İş Kanunu’nun 25’inci maddesinin II’nci bendinin (b) ve (d) fıkralarına göre, işçinin işverene veya ailesine karşı şeref ve namusuna dokunacak sözler söylemesi veya davranışlarda bulunması ya da işveren hakkında şeref ve haysiyet kırıcı asılsız ihbar ve isnatlarda bulunması veya işçinin işverene veya aile üyelerinden birine sataşması haklı fesih nedeni olarak sayılmıştır. Böyle durumlarda işçi, Anayasanın 25 ve 26’ncı maddesi ile güvence altına alınmış düşünceyi açıklama özgürlüğüne dayanamaz. Buna karşılık işçinin bu ağırlıkta olmayan işveren aleyhine sarfettiği sözler çalışma düzenini bozacak nitelikte ise geçerli fesih nedeni sayılmalıdır. Sadece işverene karşı değil, işveren temsilcisine karşı yöneltilen ve haklı feshi gerektirecek ağırlıkta olmayan aleyhe sözler geçerli fesih nedeni sayılmalıdır. Bunun gibi, işçinin, işveren veya aile üyelerinden olmamakla birlikte, işverenin yakını olan veya işverenin yakın ilişkide bulunduğu veya başka bir işte ortağı olan kişilere hakaret ve sövgüde bulunması, bu kişilere asılsız bildirim ve isnatlar yapması özellikle işverenin şahsının önemli olduğu küçük işletmeler bakımından bu durum iş sözleşmesinin feshi için geçerli neden oluşturacaktır. İşçinin, işverenin başka bir işçisine sataşması 25/II, (d) hükmü uyarınca haklı fesih nedeni sayılmıştır. Sataşma niteliğinde olmadığı sürece, diğer işçilerle devamlı ve gereksiz tartışmaya girişmek, iş arkadaşları ile ciddi geçimsizlik göstermek geçerli fesih nedenidir.
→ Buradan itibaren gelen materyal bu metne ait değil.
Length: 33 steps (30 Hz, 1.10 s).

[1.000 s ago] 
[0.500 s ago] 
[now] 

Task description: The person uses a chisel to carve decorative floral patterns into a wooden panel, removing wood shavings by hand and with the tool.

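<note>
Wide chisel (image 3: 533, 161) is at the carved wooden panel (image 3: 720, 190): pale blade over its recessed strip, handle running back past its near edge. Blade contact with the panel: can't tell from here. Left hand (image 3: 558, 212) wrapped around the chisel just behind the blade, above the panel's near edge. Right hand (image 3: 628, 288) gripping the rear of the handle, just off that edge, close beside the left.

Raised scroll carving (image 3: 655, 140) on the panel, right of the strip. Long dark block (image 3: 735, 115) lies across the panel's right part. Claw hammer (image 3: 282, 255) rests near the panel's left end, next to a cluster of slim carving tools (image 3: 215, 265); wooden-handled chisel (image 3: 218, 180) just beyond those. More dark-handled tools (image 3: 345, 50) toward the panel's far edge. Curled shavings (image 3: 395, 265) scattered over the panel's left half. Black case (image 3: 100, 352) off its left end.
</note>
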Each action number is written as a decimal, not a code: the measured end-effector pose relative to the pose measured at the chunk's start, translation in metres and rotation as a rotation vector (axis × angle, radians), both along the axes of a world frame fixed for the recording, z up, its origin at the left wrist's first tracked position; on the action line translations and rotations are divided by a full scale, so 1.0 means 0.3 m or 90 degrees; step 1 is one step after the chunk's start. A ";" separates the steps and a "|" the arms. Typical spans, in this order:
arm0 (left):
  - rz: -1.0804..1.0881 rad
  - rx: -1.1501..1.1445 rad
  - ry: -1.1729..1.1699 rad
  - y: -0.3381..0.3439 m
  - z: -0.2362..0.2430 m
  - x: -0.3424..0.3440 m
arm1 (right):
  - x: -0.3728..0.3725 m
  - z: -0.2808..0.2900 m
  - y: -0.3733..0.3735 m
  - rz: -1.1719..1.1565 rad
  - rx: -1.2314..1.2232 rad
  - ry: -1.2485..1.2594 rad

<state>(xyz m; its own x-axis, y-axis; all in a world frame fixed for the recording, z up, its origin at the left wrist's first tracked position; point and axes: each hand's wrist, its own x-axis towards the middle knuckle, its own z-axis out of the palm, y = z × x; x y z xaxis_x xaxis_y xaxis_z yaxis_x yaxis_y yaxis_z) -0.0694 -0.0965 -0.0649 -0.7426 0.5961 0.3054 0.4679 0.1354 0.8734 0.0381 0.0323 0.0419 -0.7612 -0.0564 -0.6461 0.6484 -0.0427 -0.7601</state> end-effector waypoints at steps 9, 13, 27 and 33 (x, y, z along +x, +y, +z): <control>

Somut olayda, davacının iş sözleşmesi 26.01.2012 tarihinde hasta veya yakınını darp etmesi (fiziki müdahalede bulunması) sebebiyle feshedilmiştir. Gerçekten davalının işyerine gelen hasta veya yakınının davacı tarafından darp edilmesi işçinin doğruluk ve bağlılığına uymayan davranışlarına girer. İşverence yapılan fesih haklı nedene dayandığı halde kıdem ve ihbar tazminatına hükmedilmesi hatalıdır.
3- Hüküm altına alınan alacakların net mi brüt mü olduğunun belirtilmemesi infazda karışıklığa yol açacağından bozma nedenidir.
SONUÇ: Temyiz olunan kararın yukarıda yazılı nedenlerle BOZULMASINA, peşin alınan temyiz harcının istek halinde davalı şirkete iadesine, 14.03.2016 tarihinde oybirliğiyle karar verildi.